→ Work instructions
Output only the lines of the entries that follow, starting at the one with "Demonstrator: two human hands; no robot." and running down to the one with "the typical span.", both included and unchanged.
[[ Given data, beginning ]]
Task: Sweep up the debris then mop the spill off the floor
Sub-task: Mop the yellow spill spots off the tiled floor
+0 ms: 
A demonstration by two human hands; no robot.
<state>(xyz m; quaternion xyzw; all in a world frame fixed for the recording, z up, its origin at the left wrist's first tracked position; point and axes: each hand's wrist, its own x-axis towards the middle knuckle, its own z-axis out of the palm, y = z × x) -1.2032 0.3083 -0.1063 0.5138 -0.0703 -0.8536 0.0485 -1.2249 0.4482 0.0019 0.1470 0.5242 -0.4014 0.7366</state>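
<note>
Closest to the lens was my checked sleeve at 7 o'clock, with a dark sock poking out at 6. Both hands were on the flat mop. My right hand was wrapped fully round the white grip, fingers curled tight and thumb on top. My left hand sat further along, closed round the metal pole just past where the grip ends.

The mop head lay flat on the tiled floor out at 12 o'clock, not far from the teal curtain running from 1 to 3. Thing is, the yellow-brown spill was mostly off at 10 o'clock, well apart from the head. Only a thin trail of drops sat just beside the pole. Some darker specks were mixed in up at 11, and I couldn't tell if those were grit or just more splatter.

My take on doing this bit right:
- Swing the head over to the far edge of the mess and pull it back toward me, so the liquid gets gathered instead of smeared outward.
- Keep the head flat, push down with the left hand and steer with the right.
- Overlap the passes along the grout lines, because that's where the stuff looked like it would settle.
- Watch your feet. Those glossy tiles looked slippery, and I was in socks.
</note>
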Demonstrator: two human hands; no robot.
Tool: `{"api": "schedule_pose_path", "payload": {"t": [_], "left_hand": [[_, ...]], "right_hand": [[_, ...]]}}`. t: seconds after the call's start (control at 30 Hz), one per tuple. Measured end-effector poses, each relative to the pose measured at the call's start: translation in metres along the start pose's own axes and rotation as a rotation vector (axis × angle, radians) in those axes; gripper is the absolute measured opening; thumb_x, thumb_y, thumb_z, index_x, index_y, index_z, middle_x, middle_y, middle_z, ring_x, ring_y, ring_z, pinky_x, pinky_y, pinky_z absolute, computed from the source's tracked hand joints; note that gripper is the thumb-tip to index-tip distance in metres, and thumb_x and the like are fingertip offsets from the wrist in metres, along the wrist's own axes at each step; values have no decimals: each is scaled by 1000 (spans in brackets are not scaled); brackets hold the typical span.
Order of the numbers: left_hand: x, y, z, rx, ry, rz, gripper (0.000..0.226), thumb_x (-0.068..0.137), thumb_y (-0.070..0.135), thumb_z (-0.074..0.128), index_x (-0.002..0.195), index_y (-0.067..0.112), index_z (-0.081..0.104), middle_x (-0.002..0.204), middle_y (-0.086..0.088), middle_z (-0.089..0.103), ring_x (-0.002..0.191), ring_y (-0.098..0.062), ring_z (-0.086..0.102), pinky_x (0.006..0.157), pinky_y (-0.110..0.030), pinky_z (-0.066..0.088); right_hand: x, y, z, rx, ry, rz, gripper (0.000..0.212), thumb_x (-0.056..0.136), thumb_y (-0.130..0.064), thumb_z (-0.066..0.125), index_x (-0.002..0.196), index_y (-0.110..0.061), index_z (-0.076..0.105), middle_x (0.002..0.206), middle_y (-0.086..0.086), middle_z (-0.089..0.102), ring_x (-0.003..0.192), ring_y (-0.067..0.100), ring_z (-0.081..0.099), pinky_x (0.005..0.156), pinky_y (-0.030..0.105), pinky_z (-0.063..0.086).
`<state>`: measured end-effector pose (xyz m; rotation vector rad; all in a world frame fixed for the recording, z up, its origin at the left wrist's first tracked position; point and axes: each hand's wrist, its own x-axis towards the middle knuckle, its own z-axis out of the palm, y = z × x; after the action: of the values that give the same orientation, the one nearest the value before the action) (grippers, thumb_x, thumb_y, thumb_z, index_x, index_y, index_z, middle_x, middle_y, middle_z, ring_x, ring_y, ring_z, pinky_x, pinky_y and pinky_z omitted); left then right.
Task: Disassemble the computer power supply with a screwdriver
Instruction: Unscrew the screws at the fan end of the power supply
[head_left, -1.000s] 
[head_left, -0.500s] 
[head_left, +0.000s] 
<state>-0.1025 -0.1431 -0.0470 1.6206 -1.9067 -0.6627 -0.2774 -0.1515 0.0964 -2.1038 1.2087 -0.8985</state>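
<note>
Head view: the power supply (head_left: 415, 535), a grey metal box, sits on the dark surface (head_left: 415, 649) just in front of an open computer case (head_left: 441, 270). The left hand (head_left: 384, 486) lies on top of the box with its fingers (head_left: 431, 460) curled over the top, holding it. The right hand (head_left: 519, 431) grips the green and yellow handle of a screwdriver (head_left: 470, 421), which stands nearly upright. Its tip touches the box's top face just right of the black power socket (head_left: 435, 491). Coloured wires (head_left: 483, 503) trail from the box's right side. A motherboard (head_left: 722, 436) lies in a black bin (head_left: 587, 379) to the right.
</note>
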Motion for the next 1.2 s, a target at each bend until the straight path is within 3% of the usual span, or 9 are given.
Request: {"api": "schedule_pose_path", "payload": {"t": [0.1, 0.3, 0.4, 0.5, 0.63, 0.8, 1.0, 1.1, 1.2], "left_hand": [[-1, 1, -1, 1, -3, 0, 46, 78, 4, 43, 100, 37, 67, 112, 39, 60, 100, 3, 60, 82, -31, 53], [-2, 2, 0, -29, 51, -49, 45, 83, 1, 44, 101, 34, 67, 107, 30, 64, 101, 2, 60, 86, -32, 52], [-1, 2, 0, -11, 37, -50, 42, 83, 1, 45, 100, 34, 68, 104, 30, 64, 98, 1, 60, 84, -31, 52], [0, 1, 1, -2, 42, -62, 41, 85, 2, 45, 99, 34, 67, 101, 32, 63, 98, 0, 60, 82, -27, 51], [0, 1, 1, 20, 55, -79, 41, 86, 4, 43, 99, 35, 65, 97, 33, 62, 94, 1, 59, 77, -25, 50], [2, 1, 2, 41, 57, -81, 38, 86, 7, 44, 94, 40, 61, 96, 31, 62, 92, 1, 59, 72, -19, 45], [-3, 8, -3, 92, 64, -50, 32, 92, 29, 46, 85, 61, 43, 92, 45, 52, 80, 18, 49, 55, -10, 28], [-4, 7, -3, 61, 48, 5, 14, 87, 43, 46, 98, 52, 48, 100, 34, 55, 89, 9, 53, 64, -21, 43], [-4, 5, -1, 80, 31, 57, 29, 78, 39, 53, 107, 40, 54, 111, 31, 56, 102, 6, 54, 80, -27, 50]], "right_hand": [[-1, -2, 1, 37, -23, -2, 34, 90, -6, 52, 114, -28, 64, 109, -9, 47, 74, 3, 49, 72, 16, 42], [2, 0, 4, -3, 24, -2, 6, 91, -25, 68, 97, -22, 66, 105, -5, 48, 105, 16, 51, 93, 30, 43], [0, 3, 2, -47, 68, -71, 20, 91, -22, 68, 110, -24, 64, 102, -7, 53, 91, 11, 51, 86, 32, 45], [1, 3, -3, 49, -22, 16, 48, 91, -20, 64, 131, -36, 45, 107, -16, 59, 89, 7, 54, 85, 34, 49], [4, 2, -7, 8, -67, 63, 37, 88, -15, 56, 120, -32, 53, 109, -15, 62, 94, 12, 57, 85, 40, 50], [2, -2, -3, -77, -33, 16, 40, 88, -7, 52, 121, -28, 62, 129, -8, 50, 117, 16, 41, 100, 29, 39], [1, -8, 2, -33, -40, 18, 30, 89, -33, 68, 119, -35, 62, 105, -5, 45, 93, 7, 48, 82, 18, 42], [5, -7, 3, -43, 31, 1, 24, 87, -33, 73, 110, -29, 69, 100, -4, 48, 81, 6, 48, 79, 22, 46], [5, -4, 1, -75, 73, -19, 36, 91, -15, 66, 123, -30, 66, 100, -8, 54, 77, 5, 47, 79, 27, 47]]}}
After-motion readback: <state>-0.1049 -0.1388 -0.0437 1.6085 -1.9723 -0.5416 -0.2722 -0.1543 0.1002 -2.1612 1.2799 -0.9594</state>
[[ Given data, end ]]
→ Task output
Demonstrator: two human hands; no robot.
Tool: `{"api": "schedule_pose_path", "payload": {"t": [_], "left_hand": [[_, ...]], "right_hand": [[_, ...]]}}`. t: seconds after the call's start (control at 30 Hz), one per tuple. Measured end-effector poses, each relative to the pose measured at the call's start: translation in metres along the start pose's own axes and rotation as a rotation vector (axis × angle, radians) in those axes; gripper is the absolute measured opening; thumb_x, thumb_y, thumb_z, index_x, index_y, index_z, middle_x, middle_y, middle_z, ring_x, ring_y, ring_z, pinky_x, pinky_y, pinky_z absolute, computed from the source's tracked hand joints; note that gripper is the thumb-tip to index-tip distance in metres, and thumb_x and the like are fingertip offsets from the wrist in metres, along the wrist's own axes at each step; values have no decimals: each is scaled by 1000 (spans in brackets are not scaled); brackets hold the typical span.

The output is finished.